If you look at the dictionary which was inserted into the first element of the
a_list
what would happen if this changed?
>>> a_list[0]['a'] = 100
>>> print(b_list[0])
{'a': 100}
>>> a_list[1] = 200
>>> print(b_list[1])
2
Notice how by changing the dictionary of the first element it changed the first element in the
b_list
, whereas when the second element was reassigned to a new value, it did not change the second element in the
b_list
.
This is why we call the shortcut copy method
[:]
a
shallow copy
. There are some elements, such as a dictionary, which, if changed in the original list, will modify the elements in the copied list because a shallow copy creates a new variable but retains the same reference IDs of the original list.
Reverse The Order
Besides creating an exact replica in the
same order
as the original object, you can also apply the reversing feature using the slice operator without needing to use the
.reverse()
method.
Here’s an example demonstrating this idea:
>>> a_list = [1, 2, 3, 4, 5]
>>> b_list = a_list[::-1]
>>> b_list
[5, 4, 3, 2, 1]
This feature of the slice operator can make it easier to reverse the order of the original list if needed.
Python [:] Operator
A shortcut way to copy a list or a string is to use the slice operator
[:]
. This will make a shallow copy of the original list, keeping all object references the same in the copied list.
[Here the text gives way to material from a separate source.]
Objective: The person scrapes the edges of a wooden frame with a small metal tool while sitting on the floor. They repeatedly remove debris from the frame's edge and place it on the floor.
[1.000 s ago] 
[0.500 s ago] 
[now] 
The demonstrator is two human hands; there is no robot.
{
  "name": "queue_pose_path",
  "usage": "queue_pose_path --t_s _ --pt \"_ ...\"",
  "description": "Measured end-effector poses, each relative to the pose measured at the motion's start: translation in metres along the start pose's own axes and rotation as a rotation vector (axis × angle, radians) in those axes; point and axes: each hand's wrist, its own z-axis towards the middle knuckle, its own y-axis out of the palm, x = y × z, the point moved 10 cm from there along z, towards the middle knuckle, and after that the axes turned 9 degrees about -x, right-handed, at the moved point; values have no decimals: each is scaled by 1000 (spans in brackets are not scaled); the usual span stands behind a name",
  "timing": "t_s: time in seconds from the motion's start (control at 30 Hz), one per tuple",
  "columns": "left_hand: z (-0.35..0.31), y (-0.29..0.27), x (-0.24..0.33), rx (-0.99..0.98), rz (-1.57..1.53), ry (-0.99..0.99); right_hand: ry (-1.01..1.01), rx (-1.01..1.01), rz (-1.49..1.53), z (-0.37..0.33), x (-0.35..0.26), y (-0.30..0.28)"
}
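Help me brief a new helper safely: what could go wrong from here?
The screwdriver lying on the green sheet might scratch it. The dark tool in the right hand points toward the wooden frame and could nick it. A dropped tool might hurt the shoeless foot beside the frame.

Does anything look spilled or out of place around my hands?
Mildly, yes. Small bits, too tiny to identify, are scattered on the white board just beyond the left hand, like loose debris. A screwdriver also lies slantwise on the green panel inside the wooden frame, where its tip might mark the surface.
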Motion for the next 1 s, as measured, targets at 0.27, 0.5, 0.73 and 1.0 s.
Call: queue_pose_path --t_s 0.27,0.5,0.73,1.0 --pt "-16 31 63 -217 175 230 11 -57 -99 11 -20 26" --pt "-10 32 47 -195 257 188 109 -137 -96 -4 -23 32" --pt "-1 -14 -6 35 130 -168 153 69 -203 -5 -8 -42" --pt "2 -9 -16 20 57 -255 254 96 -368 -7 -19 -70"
This may work well for lists that are completely reassigned to new values but would not work well if elements within the original list are modified, and these elements are dictionaries.
The built-in list method
.copy()
performs the exact same task as the empty slice operator
[:]
but the slice operator does so with fewer characters, hence why it’s deemed to be a shortcut approach to copying.